If you want to generate documents with e-signature from Airtable, this guide shows you how. Airtable doesn't support native signatures, so you'll need a workflow that generates documents and sends them for signing.

We'll walk through the TypeFlow setup step-by-step, and we'll also cover common alternatives (like DocuSign + Zapier/Make) so you can choose the right approach.

  • Generate PDFs from Airtable: Turn records into contracts, offers, and agreements
  • Send for signature automatically: Email invites or save signing links back to Airtable
  • Save the signed PDF: Store the final signed file and audit trail on the record

Why Airtable Forms Don't Support Signature Fields

Airtable doesn't support native e-signatures because it's a database tool, not a document signing platform.
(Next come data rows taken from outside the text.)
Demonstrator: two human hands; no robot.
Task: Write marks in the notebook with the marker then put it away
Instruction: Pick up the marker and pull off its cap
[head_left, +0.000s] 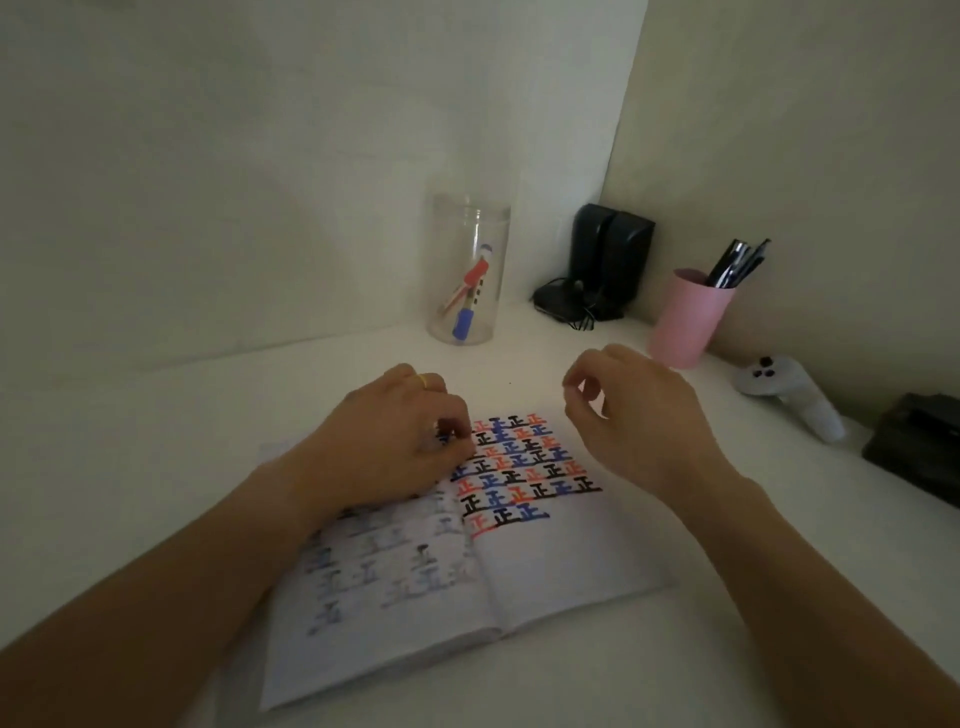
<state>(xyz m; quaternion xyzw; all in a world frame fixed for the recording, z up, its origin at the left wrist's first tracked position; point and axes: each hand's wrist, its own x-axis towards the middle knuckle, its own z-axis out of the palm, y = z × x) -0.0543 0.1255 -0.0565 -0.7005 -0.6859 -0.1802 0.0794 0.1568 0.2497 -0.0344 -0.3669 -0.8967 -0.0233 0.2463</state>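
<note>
Paper pages of the notebook lie open on the table, with markers standing in the clear jar behind it, so keep the page pinned flat and reach straight for the jar. Your left hand rests curled on the left page, whether it grips anything I cannot tell; your right hand hovers empty above the top edge, fingers loosely pinched.

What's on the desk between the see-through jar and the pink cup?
In the head view, black speakers with tangled cords stand at the back between the clear jar and the pink cup. Nearer the front, the white desk is bare.
</note>
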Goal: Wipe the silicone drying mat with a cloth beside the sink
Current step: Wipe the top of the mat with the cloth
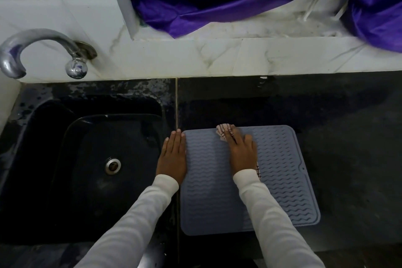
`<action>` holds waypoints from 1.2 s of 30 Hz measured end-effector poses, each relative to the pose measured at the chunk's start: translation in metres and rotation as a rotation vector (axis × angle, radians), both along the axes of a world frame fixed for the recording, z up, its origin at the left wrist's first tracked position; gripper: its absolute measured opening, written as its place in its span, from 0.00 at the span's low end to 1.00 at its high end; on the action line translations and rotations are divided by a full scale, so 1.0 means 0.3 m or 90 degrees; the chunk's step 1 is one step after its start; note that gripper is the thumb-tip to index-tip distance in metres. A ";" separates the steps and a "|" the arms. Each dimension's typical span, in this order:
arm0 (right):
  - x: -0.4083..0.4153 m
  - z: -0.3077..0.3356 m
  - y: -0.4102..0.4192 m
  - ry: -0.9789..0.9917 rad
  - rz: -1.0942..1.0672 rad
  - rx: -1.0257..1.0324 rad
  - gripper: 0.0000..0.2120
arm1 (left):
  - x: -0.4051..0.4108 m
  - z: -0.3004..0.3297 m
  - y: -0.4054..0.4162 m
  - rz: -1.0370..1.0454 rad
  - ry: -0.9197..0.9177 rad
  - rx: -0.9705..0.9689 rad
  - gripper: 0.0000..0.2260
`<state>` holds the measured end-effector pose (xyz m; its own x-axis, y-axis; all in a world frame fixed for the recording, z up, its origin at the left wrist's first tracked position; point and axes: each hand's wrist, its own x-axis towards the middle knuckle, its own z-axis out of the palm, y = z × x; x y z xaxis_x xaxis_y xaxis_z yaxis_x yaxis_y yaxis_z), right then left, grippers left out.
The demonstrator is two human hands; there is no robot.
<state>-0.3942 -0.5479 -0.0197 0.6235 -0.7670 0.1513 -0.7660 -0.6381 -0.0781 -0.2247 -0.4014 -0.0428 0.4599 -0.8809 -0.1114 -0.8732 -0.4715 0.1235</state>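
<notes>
No legible text — perhaps too dim.

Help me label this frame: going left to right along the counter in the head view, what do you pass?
Sink → left hand → right hand, pressing the cloth onto the drying mat → bare dark counter.

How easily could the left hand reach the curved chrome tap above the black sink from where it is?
Probably yes. The left hand lies flat at the grey silicone mat's left edge; only the open black sink lies between it and the curved chrome tap.
</notes>
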 end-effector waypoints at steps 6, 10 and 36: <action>-0.153 0.012 -0.128 0.024 -0.049 0.022 0.32 | -0.015 0.011 -0.006 0.022 0.006 0.014 0.27; -0.252 0.018 -0.208 0.022 -0.092 0.025 0.32 | -0.021 0.009 -0.007 0.027 -0.011 0.011 0.28; 0.023 0.057 0.039 -0.330 0.161 0.265 0.21 | 0.012 0.021 -0.009 -0.030 0.029 -0.021 0.26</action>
<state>-0.3871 -0.5363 -0.0026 0.7174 -0.6665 0.2029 -0.3960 -0.6297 -0.6683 -0.2211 -0.4042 -0.0366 0.4127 -0.9051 -0.1021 -0.8875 -0.4248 0.1783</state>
To sign documents "from Airtable," you typically need a third-party tool to generate a document, collect signatures, and store the signed file back on the record.

  • No signature field type: Airtable forms can't capture a legally-auditable signature by default
  • No document signing workflow: There's no built-in invitation, signer tracking, or completion state
  • No audit trail engine: Compliance typically requires timestamps, consent, and proof of integrity

The good news is you can solve this cleanly with a workflow that combines document generation and e-signature.

Why Combine Document Generation and E-Signature

Most Airtable signature workflows are fragmented: generate a doc, upload it to a signing tool, then save the signed PDF back to Airtable. It works, but it's slow and easy to mess up.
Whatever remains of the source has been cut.